일 실시예에 따르면, 가속기 라이브러리 래퍼는, 가속기 라이브러리 함수 및 분할된 복수의 부분 입력 데이터 세트의 각각을 복수의 가속기의 각각에 할당할 수 있다. 여기서, 가속기 라이브러리 함수 및 분할된 복수의 부분 입력 데이터 세트의 각각을 복수의 가속기의 각각에 할당함에 있어서, 가속기 라이브러리 함수의 메모리 접근 패턴을 분석하고 분석된 접근 패턴에 기초하여 가속기 라이브러리 함수의 실행 전에 가속기 라이브러리 함수의 입력 데이터가 접근 가능한 복수의 가속기의 각각에 할당될 수 있다. 예를 들어, DNN 관련 가속기 라이브러리 함수의 입력과 출력의 메모리로의 접근 패턴은 컴파일러 분석 기법 및/또는 프로파일링 기법(예를 들어, 미리 함수를 실행하여 메모리의 입출력 패턴을 파악하는 기법)을 사용하여 분석될 수 있다. 또 다른 예로서, 가속기 라이브러리 함수의 실행 전에, 컴파일러 분석 및/또는 프로파일링 기법에 의해 분석된 접근 패턴을 이용하여 복수의 가속기에 데이터가 미리 분배될 수 있다. DNN 프레임워크의 동작 특성상 동일한 패턴의 작업이 전체 학습이나 추론 과정에서 여러 iteration 동안 반복될 수 있다. 이러한 특성을 이용하여 처음 혹은 몇 번(예를 들어, 3회)의 iteration에 대한 메모리 접근 패턴이 파악되면, 전체 학습이나 추론 과정에서 각 가속기 라이브러리 함수의 메모리 접근 패턴이 분석될 수 있다.According to an embodiment, the accelerator library wrapper may assign each of the accelerator library function and the divided plurality of partial input data sets to each of the plurality of accelerators. Here, in assigning each of the accelerator library function and the divided plurality of partial input data sets to each of the plurality of accelerators, the memory access pattern of the accelerator library function is analyzed and based on the analyzed access pattern, before execution of the accelerator library function Input data of an accelerator library function may be assigned to each of a plurality of accessible accelerators. For example, the access patterns of inputs and outputs of DNN-related accelerator library functions to memory use compiler analysis techniques and/or profiling techniques (for example, techniques to identify input/output patterns in memory by executing functions in advance). can be analyzed. As another example, before the accelerator library function is executed, data may be pre-distributed to a plurality of accelerators using an access pattern analyzed by a compiler analysis and/or profiling technique. Due to the nature of the operation of the DNN framework, the same pattern of tasks may be repeated during multiple iterations during the entire learning or inference process. If the memory access pattern for the first or several iterations (for example, 3 times) is identified using these characteristics, the memory access pattern of each accelerator library function can be analyzed during the entire learning or inference process.

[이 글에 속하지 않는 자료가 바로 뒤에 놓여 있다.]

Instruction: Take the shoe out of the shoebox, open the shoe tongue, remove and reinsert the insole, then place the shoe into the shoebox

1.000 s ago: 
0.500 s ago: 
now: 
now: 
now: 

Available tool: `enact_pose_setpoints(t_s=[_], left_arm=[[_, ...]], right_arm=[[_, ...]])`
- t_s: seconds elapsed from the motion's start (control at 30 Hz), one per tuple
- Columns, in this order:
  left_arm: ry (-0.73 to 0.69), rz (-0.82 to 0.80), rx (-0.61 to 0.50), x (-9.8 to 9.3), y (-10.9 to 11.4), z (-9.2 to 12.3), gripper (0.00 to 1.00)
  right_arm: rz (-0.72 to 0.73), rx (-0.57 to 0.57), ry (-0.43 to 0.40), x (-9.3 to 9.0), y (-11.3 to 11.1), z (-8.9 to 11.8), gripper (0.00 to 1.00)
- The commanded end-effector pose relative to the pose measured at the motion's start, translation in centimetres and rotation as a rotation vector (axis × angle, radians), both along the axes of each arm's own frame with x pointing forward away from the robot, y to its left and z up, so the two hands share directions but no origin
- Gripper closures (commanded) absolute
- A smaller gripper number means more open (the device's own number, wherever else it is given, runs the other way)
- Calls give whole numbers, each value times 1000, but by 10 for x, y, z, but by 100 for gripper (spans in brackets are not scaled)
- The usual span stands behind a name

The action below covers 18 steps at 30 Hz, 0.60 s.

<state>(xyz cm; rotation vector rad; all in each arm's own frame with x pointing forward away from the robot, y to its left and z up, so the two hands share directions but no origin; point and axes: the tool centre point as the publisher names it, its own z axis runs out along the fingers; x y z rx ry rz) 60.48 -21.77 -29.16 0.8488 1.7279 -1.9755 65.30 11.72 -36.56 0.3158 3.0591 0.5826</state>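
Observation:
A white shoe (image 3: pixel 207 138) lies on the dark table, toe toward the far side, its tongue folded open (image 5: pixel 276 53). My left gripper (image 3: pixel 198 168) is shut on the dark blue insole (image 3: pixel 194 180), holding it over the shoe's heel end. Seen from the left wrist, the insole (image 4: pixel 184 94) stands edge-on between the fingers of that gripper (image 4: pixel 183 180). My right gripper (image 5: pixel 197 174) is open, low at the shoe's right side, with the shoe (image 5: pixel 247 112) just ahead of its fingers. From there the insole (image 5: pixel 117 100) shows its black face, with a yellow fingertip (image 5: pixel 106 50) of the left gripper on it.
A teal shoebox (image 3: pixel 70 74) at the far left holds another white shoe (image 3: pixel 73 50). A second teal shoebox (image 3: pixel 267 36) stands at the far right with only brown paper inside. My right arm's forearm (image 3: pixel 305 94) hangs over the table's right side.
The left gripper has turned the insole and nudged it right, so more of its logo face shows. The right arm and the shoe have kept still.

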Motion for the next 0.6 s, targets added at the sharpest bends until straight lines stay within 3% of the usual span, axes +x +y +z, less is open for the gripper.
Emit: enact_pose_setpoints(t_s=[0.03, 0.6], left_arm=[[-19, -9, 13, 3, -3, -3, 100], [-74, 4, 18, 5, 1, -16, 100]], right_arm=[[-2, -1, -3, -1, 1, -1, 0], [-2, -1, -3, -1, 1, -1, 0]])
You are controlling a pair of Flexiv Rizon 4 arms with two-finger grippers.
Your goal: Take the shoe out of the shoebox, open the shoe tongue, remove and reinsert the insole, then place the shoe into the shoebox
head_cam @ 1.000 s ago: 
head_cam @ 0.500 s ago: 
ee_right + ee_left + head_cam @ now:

다음으로, 단계(S440)에서, 복수의 가속기의 각각으로부터 가속기 라이브러리 함수를 처리한 중간 결과 데이터를 수신할 수 있다. 일 실시예에 따르면, 가속기 라이브러리 래퍼는, 가속기 라이브러리 함수를 처리한 복수의 가속기로부터 중간 결과 데이터를 수신할 수 있다. 예를 들어, 가속기 라이브러리 래퍼는, 복수의 가속기의 각각에서 가속기 라이브러리 함수를 이용하여 복수의 부분 입력 데이터 세트의 각각을 처리한 중간 결과 데이터를 수신할 수 있다. 다른 예로서, 가속기 라이브러리 함수의 출력 데이터가 배치 단위로 출력될 경우, 가속기 라이브러리 래퍼는 복수의 가속기로부터 입력 데이터 세트의 각각을 처리한 중간 결과 데이터를 배치 단위로 수신할 수 있다.Next, in step S440 , intermediate result data of processing the accelerator library function may be received from each of the plurality of accelerators. According to an embodiment, the accelerator library wrapper may receive intermediate result data from a plurality of accelerators that have processed the accelerator library function. For example, the accelerator library wrapper may receive intermediate result data of processing each of a plurality of partial input data sets using an accelerator library function in each of the plurality of accelerators. As another example, when the output data of the accelerator library function is output in batches, the accelerator library wrapper may receive intermediate result data obtained by processing each of the input data sets from a plurality of accelerators in batches.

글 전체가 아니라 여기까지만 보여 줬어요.